Segment Start: Data extract
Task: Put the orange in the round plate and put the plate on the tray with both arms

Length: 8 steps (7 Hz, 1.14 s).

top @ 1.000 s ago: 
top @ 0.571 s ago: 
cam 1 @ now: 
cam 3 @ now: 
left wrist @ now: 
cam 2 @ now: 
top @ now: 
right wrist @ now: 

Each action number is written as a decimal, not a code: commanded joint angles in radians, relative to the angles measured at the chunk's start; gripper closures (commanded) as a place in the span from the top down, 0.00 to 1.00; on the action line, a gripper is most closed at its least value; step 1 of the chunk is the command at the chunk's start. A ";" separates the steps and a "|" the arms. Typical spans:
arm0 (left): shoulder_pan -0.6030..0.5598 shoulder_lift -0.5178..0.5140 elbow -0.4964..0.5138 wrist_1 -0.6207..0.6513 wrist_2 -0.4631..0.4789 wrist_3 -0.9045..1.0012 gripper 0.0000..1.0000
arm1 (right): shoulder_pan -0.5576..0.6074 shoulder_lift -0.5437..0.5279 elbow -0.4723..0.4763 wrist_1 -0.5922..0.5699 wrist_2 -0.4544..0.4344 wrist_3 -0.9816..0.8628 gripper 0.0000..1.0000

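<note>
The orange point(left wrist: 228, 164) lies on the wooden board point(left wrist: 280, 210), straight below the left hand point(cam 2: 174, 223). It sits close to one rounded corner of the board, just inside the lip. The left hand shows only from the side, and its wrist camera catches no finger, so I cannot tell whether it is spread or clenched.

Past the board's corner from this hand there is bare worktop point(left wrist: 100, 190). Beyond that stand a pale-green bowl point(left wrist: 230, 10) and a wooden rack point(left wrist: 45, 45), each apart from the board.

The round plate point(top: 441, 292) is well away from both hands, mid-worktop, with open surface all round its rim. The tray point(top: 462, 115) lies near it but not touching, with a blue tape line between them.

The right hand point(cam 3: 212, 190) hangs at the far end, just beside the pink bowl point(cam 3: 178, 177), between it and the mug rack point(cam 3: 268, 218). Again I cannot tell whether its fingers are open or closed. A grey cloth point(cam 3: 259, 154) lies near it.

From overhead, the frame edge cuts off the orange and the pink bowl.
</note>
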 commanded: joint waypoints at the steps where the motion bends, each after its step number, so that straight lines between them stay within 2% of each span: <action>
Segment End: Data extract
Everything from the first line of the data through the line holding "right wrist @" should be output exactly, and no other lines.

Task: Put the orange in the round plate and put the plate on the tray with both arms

Length: 8 steps (7 Hz, 1.14 s).

top @ 1.000 s ago: 
top @ 0.571 s ago: 
cam 1 @ now: 
cam 3 @ now: 
left wrist @ now: 
cam 2 @ now: 
top @ now: 
right wrist @ now: 

Nothing else is part of this output.